Exercise instructions: Every line of the material must appear in the answer exactly as it does here.
Segment Start: Data section
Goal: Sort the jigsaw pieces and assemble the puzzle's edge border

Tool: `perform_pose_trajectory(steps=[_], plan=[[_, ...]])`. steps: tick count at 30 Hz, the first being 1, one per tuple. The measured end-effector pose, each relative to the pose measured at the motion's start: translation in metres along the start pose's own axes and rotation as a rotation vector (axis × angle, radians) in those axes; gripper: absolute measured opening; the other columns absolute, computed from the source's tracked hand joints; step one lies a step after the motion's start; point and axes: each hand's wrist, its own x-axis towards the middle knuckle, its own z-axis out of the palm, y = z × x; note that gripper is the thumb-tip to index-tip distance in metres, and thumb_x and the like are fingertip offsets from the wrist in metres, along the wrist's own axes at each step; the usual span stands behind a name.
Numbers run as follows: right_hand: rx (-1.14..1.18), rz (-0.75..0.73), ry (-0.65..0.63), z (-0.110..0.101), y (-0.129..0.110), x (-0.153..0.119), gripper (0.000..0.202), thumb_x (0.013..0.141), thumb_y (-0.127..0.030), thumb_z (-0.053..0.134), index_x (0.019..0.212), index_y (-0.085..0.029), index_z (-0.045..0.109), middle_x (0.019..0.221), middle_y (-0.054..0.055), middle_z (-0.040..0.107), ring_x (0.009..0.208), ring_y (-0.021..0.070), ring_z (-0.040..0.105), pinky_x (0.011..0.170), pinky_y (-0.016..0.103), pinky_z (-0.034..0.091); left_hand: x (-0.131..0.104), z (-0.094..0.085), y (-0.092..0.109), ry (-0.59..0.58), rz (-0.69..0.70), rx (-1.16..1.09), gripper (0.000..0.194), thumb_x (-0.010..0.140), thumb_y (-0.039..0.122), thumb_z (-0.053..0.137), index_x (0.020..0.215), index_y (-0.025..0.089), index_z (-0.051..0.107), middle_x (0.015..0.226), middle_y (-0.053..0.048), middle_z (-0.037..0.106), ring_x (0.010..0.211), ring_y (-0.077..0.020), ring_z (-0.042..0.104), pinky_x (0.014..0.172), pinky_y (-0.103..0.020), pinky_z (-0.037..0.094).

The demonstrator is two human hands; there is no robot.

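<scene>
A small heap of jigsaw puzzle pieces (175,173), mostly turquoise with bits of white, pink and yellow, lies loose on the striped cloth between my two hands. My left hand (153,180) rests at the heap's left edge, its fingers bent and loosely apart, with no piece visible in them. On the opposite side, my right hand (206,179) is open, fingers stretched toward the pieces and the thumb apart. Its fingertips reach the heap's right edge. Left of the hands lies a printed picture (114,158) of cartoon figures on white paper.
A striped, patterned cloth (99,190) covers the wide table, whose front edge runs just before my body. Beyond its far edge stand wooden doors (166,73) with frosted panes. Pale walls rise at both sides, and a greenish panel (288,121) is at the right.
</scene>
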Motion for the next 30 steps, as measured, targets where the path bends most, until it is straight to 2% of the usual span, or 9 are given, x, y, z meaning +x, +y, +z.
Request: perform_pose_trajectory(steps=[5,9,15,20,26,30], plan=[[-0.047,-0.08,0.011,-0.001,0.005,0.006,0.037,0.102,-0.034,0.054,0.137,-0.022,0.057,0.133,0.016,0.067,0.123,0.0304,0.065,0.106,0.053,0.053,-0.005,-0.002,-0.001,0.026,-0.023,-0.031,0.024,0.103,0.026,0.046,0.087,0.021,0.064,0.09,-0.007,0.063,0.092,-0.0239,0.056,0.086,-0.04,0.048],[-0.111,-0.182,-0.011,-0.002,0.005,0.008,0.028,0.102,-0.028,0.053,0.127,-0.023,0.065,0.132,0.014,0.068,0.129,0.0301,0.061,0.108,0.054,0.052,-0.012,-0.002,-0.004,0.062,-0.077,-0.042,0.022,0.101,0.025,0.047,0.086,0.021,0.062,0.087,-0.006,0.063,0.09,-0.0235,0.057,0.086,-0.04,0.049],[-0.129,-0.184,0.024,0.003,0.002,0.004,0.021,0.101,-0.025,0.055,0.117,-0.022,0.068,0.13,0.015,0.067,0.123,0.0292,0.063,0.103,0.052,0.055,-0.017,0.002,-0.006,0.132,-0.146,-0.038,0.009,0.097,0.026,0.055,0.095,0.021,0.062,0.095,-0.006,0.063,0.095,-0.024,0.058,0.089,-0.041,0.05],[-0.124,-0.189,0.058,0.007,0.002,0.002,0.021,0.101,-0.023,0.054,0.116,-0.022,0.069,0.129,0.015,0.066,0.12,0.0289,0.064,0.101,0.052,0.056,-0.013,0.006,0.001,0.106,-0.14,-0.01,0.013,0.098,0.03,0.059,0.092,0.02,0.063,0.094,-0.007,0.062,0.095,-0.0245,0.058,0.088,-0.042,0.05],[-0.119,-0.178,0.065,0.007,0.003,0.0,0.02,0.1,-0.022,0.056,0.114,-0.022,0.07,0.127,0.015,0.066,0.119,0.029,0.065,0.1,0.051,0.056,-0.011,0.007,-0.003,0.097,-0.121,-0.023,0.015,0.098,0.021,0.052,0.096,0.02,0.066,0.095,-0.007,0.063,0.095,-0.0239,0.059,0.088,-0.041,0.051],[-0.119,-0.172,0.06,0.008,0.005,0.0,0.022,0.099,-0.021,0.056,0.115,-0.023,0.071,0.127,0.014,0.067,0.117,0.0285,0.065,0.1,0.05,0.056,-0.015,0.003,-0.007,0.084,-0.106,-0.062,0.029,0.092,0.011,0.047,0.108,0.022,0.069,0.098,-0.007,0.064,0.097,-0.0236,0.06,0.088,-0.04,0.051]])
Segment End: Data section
Output for this task:
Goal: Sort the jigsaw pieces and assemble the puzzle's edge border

Tool: `perform_pose_trajectory(steps=[_], plan=[[_, ...]])`. steps: tick count at 30 Hz, the first being 1, one per tuple. The measured end-effector pose, each relative to the pose measured at the motion's start: translation in metres along the start pose's own axes and rotation as a rotation vector (axis × angle, radians) in those axes; gripper: absolute measured opening; the other columns absolute, computed from the source's tracked hand joints; step one lies a step after the motion's start; point and axes: each hand's wrist, its own x-axis towards the middle knuckle, its own z-axis out of the palm, y = z × x; note that gripper is the thumb-tip to index-tip distance in metres, and thumb_x and the like are fingertip offsets from the wrist in metres, along the wrist's own axes at each step; the usual span stands behind a name.
Numbers run as follows: right_hand: rx (-1.14..1.18), rz (-0.75..0.73), ry (-0.65..0.63), z (-0.110..0.101), y (-0.129..0.110), x (-0.153..0.119), gripper (0.000..0.202), thumb_x (0.013..0.141), thumb_y (-0.127..0.030), thumb_z (-0.053..0.134), index_x (0.019..0.212), index_y (-0.085..0.029), index_z (-0.045..0.109), middle_x (0.019..0.221), middle_y (-0.054..0.055), middle_z (-0.040..0.107), ring_x (0.009..0.208), ring_y (-0.021..0.070), ring_z (-0.040..0.105), pinky_x (0.011..0.170), pinky_y (-0.016..0.103), pinky_z (-0.034..0.091); left_hand: x (-0.131..0.104), z (-0.094..0.085), y (-0.092..0.109), ry (-0.59..0.58), rz (-0.69..0.70), rx (-1.16..1.09), gripper (0.000..0.194), thumb_x (-0.010..0.140), thumb_y (-0.039..0.122), thumb_z (-0.053..0.137), index_x (0.020..0.215), index_y (-0.025..0.089), index_z (-0.051..0.107), middle_x (0.015..0.226), middle_y (-0.053..0.048), middle_z (-0.037..0.106), ring_x (0.010..0.211), ring_y (-0.077..0.020), ring_z (-0.042..0.104), pinky_x (0.014..0.172), pinky_y (-0.103..0.020), pinky_z (-0.037..0.094).

The demonstrator is two human hands; there is no robot.

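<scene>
A small heap of jigsaw puzzle pieces (175,173), mostly turquoise with bits of white, pink and yellow, lies loose on the striped cloth between my two hands. My left hand (153,180) rests at the heap's left edge, its fingers bent and loosely apart, with no piece visible in them. On the opposite side, my right hand (206,179) is open, fingers stretched toward the pieces and the thumb apart. Its fingertips reach the heap's right edge. Left of the hands lies a printed picture (114,158) of cartoon figures on white paper.
A striped, patterned cloth (99,190) covers the wide table, whose front edge runs just before my body. Beyond its far edge stand wooden doors (166,73) with frosted panes. Pale walls rise at both sides, and a greenish panel (288,121) is at the right.
</scene>
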Motion for the next 30 steps, as measured, targets where the path bends most, until it is straight to 2% of the usual span, or 9 are given, x, y, z meaning +x, +y, +z.
Request: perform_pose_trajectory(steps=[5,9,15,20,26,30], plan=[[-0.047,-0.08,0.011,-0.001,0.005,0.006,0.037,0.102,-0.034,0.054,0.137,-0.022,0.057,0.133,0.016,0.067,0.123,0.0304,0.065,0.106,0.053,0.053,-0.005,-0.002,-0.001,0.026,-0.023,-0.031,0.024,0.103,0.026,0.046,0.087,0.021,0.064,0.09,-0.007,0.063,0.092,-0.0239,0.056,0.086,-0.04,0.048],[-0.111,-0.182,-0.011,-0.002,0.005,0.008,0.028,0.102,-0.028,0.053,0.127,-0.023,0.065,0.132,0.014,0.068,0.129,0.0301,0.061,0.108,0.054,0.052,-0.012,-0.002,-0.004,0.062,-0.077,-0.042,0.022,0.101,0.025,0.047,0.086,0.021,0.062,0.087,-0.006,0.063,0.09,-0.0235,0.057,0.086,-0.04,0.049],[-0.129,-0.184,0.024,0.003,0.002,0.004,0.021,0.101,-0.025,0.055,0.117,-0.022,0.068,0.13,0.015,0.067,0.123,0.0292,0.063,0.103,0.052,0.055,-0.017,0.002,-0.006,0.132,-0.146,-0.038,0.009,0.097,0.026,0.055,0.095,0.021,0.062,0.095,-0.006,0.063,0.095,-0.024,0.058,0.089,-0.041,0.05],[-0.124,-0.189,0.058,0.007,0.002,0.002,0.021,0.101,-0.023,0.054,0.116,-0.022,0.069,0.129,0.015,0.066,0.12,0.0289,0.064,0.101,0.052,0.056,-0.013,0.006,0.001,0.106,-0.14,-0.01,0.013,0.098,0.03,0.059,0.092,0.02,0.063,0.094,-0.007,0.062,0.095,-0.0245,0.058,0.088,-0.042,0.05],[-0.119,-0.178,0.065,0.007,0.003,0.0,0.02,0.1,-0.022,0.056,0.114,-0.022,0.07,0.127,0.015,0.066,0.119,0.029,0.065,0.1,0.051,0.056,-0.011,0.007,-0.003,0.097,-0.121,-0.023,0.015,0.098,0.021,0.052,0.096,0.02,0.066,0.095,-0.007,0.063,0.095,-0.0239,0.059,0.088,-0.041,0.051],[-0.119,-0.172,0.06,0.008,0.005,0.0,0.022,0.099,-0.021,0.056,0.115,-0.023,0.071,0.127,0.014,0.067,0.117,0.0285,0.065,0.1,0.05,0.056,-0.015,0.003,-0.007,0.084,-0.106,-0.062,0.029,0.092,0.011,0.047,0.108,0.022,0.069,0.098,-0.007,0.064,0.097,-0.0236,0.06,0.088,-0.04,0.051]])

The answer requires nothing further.